Agence France-Presse

Le sénateur Lindsey Graham a bloqué la tentative d’élus démocrates de faire adopter cette résolution via une procédure accélérée au Sénat, environ une heure seulement après avoir rencontré le président Recep Tayyip Erdogan mercredi à la Maison-Blanche.

M. Graham a déclaré que son objection à cette mesure ne visait pas à «édulcorer l’histoire ou tenter de la réécrire, mais à traiter du présent».

Le sénateur de Caroline du Sud, proche de Donald Trump, s’était vivement opposé à la décision de retrait des forces américaines du nord-est de la Syrie. Il avait eu des mots très durs à l’égard de la Turquie après l’offensive d’Ankara dans cette région ayant suivi la décision américaine.

La résolution pourra toujours être mise au vote, via une procédure classique, par le chef de la majorité républicaine au Sénat, Mitch McConnell.

Mais l’action de M. Graham a déclenché la colère des démocrates. «Si vous ne pouvez pas dénoncer un génocide, pour quoi vous battez-vous, Lindsey Graham?», s’est insurgée sur Twitter la représentante démocrate Katherine Clark.  

Le sénateur démocrate Robert Menendez, qui avait engagé cette procédure rapide au Sénat, a déclaré qu’il continuerait à «se battre jusqu’à ce que le Sénat reconnaisse enfin ce fait historique».
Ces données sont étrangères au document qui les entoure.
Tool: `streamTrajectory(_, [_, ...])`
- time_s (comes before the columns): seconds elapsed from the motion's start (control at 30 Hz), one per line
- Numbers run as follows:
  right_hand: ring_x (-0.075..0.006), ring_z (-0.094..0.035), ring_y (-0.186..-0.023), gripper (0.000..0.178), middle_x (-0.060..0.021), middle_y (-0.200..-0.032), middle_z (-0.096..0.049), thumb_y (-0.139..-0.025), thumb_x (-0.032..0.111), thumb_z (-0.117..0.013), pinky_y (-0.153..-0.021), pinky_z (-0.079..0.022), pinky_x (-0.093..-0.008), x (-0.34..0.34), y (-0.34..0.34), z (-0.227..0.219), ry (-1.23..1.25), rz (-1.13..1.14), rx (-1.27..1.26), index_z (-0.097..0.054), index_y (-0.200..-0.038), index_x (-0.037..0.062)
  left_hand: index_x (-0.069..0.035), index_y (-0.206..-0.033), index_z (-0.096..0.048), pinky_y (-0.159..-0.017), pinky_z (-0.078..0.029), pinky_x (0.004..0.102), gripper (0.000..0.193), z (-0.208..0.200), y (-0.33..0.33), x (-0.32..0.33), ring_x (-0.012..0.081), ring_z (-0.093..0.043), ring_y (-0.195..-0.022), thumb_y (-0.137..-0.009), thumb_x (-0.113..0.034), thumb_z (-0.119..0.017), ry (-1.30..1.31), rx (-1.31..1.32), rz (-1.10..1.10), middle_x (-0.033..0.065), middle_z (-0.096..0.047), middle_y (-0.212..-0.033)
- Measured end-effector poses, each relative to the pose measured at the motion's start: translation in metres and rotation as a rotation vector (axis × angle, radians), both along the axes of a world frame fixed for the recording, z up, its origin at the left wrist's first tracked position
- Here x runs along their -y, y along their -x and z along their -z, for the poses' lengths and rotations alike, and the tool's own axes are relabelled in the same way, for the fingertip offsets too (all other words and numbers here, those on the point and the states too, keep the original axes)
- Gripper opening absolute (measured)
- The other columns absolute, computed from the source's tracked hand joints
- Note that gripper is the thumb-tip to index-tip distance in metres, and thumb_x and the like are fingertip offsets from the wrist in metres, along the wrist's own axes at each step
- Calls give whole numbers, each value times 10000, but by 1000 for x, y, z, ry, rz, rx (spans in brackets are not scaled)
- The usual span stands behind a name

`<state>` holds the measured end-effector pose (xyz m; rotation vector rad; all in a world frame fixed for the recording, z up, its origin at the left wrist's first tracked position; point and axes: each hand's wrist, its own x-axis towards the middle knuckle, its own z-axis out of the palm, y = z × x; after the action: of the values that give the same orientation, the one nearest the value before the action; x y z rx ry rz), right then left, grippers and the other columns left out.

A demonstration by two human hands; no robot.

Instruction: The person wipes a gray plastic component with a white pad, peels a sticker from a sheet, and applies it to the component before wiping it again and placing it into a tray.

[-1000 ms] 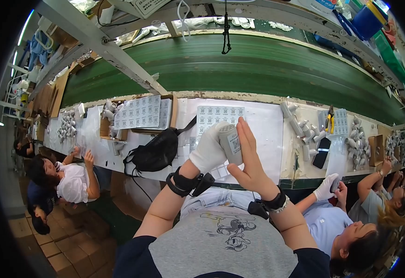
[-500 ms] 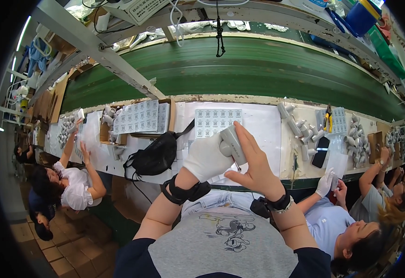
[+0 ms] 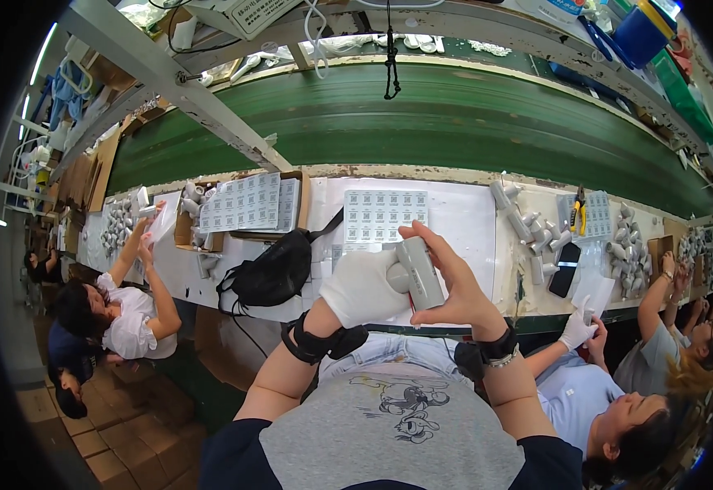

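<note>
In front of my body I hold a grey T-shaped plastic device (image 3: 423,273), its wide cylindrical head slightly tilted. My left hand (image 3: 359,289), in a white glove, is closed round the device's narrower part and hides most of it. My bare right hand (image 3: 461,282) spans the head, fingertips at the far end and thumb at the near end. Just beyond the hands lies a sheet of square printed stickers (image 3: 385,211) on the white table covering (image 3: 462,220). Black straps circle both my wrists.
Left of my hands lie a black pouch (image 3: 273,273) and a carton (image 3: 303,204) with more sticker sheets. To the right are several grey devices (image 3: 536,233), a black phone (image 3: 565,269) and yellow pliers (image 3: 577,211). Beyond runs a green conveyor belt (image 3: 422,122). Co-workers sit on both sides.
The device has turned and shifted slightly right and nearer. My right hand, earlier flat along its side with fingers stretched, now curls round its ends. The left hand keeps its grip.
</note>
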<state>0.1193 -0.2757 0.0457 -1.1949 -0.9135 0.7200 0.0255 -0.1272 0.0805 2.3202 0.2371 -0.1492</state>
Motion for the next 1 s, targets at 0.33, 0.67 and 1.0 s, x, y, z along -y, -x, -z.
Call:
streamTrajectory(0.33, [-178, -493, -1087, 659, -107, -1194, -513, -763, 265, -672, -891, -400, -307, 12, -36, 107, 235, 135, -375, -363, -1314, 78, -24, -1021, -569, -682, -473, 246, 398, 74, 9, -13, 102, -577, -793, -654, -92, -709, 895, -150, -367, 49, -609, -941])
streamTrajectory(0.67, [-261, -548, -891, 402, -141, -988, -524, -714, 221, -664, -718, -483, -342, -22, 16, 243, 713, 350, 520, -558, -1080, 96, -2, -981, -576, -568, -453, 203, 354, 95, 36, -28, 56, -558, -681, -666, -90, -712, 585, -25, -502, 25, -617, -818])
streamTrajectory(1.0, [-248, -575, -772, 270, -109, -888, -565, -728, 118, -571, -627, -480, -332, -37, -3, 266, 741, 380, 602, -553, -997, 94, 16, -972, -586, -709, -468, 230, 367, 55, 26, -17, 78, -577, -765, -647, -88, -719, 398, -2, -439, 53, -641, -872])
Le génocide arménien est reconnu par une trentaine de pays et la communauté des historiens. Selon les estimations, entre 1,2 million et 1,5 million d’Arméniens ont été tués pendant la Première Guerre mondiale par les troupes de l’Empire ottoman, alors allié à Allemagne et à l’Autriche-Hongrie.

Mais la Turquie refuse l’utilisation du terme «génocide», évoquant des massacres réciproques sur fond de guerre civile et de famine ayant fait des centaines de milliers de morts dans les deux camps.

L’adoption, par 405 voix sur 435, de cette résolution à la Chambre des représentants avait provoqué l’ire d’Ankara, qui avait dénoncé une «insulte» et une mesure n’ayant «aucune valeur».

M. Erdogan a réitéré ses protestations à la Maison-Blanche mercredi. Aux côtés de Donald Trump lors d’une conférence de presse commune, il a mis en garde contre «des allégations utilisées de façon à dynamiter (les) relations bilatérales» entre Washington et Ankara.

La résolution adoptée «avait ce but et blesse profondément la nation turque», a-t-il déclaré, disant espérer que le Sénat sortirait «les États-Unis de ce cercle vicieux».